### WORK INSTRUCTION
Each line below that contains the word "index" must be copied.

### DATA PROVIDED
Start of Block
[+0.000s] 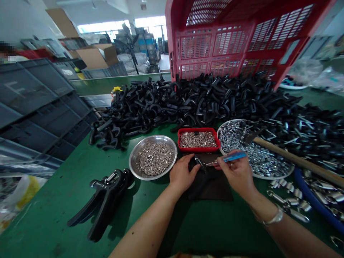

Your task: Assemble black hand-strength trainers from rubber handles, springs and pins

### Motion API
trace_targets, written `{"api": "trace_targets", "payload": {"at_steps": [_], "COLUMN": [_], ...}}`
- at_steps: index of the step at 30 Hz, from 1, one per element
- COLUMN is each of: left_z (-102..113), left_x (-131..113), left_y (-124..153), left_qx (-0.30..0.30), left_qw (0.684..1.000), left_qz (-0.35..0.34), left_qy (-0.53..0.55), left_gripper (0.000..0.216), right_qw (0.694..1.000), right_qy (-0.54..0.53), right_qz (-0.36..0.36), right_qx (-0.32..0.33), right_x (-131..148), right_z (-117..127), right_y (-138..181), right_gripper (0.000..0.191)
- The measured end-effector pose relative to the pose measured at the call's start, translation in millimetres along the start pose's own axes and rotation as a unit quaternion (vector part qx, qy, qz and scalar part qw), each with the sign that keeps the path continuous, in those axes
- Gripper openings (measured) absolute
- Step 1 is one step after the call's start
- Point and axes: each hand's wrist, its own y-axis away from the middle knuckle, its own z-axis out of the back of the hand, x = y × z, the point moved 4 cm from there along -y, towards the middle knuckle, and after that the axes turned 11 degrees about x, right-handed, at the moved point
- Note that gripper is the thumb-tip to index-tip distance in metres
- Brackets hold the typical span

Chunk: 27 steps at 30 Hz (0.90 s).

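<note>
My left hand (184, 173) is closed on a black plastic clamp part (200, 181), pressing it onto a dark mat (219, 188). In my right hand (238, 175) is a screwdriver (233, 156) with a blue handle. Its thin shaft points left, and the tip is at the metal piece on the clamp part between my hands. Whether the tip touches is too small to tell. Just beyond my hands stands a red tray (218, 144) of small metal pins. A steel bowl (133, 163) with small metal pieces is left of my left hand.
An assembled black clamp (107, 200) lies at left. Black plastic parts (161, 104) are heaped behind, under a tilted red crate (177, 46). At right are a plate (221, 129) of metal pieces, a wooden-handled hammer (290, 154) and springs (287, 200). Grey crates (37, 93) stand left.
</note>
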Motion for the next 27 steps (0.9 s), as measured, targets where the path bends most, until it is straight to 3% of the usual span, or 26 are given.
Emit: {"api": "trace_targets", "payload": {"at_steps": [6, 11, 13, 16, 19, 22, 27], "left_z": [0, -2, -3, -3, -2, -1, -5], "left_x": [-1, 1, 1, 0, -1, 0, -5], "left_y": [-1, 1, 1, 1, 0, -1, 4], "left_qx": [0.009, -0.010, -0.017, -0.025, -0.017, -0.010, -0.019], "left_qw": [1.000, 1.000, 1.000, 0.999, 1.000, 1.000, 0.999], "left_qz": [0.007, -0.006, -0.014, -0.026, -0.025, -0.029, -0.026], "left_qy": [-0.003, -0.007, -0.005, -0.003, -0.002, -0.002, -0.039], "left_gripper": [0.044, 0.043, 0.042, 0.041, 0.041, 0.041, 0.042], "right_qw": [0.999, 0.993, 0.997, 0.995, 0.972, 0.953, 0.973], "right_qy": [-0.006, 0.113, 0.079, -0.068, -0.153, -0.156, -0.098], "right_qz": [-0.019, 0.015, 0.003, -0.066, -0.148, -0.181, -0.148], "right_qx": [0.025, -0.001, 0.000, 0.017, 0.103, 0.186, 0.147], "right_x": [3, 10, 9, 1, -4, -2, 5], "right_z": [-5, -13, -14, -11, -14, -20, -15], "right_y": [4, 11, 8, -2, -7, 0, -1], "right_gripper": [0.038, 0.032, 0.033, 0.042, 0.045, 0.043, 0.046]}}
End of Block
### TASK ANSWER
- at_steps: index of the step at 30 Hz, from 1, one per element
- Note that gripper is the thumb-tip to index-tip distance in metres

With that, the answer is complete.